[YOUR OBJECTIVE] Beneath this task is a listing. State how many of its lines include the string "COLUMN", giving nothing but the number.

[SUPPLIED DATA]
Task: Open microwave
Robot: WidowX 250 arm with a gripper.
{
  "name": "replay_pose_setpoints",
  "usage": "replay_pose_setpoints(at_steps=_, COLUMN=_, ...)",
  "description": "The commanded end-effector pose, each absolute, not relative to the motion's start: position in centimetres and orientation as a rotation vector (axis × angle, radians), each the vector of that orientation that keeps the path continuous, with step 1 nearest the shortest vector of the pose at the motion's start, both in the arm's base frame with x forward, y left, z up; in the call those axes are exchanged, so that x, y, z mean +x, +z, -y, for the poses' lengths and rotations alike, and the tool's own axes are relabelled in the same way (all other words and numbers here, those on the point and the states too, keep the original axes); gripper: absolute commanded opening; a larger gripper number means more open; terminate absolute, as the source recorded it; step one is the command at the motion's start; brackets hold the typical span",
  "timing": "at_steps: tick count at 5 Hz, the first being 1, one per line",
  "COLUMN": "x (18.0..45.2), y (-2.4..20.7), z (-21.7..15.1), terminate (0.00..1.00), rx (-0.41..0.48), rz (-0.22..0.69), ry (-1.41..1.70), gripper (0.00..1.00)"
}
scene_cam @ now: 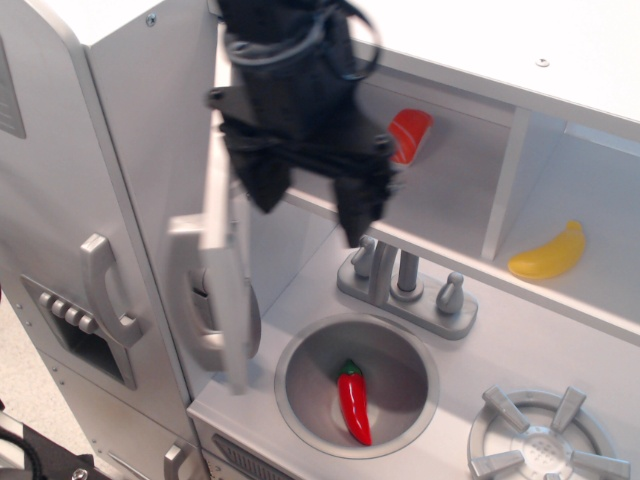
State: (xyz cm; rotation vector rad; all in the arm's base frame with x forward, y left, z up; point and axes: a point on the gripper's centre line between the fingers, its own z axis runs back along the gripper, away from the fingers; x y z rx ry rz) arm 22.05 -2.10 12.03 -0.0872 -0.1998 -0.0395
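The microwave door (222,262) is swung wide open to the left, seen almost edge-on, with its vertical bar handle (190,290) facing left. The open microwave compartment (440,190) shows a red object (411,133) inside. My black gripper (310,205) hangs in front of the compartment's left part, just right of the door's edge. Its two fingers (362,212) are spread apart with nothing between them. It is blurred by motion.
A tall grey fridge door (60,250) with handle and dispenser stands at left. A yellow banana (548,254) lies in the right shelf. Below are a faucet (405,285), a round sink (356,385) with a red chilli pepper (353,402), and a burner (545,440).
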Motion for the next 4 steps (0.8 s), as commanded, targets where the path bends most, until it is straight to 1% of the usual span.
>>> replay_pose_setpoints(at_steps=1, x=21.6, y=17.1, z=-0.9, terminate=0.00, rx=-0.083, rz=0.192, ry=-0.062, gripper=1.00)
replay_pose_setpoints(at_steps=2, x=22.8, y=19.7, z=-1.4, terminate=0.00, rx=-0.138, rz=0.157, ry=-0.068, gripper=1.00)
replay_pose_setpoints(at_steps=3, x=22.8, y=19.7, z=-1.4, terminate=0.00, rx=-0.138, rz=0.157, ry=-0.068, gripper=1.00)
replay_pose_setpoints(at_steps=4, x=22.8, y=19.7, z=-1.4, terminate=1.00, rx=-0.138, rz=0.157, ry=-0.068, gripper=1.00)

[RESULT OF THIS TASK] 2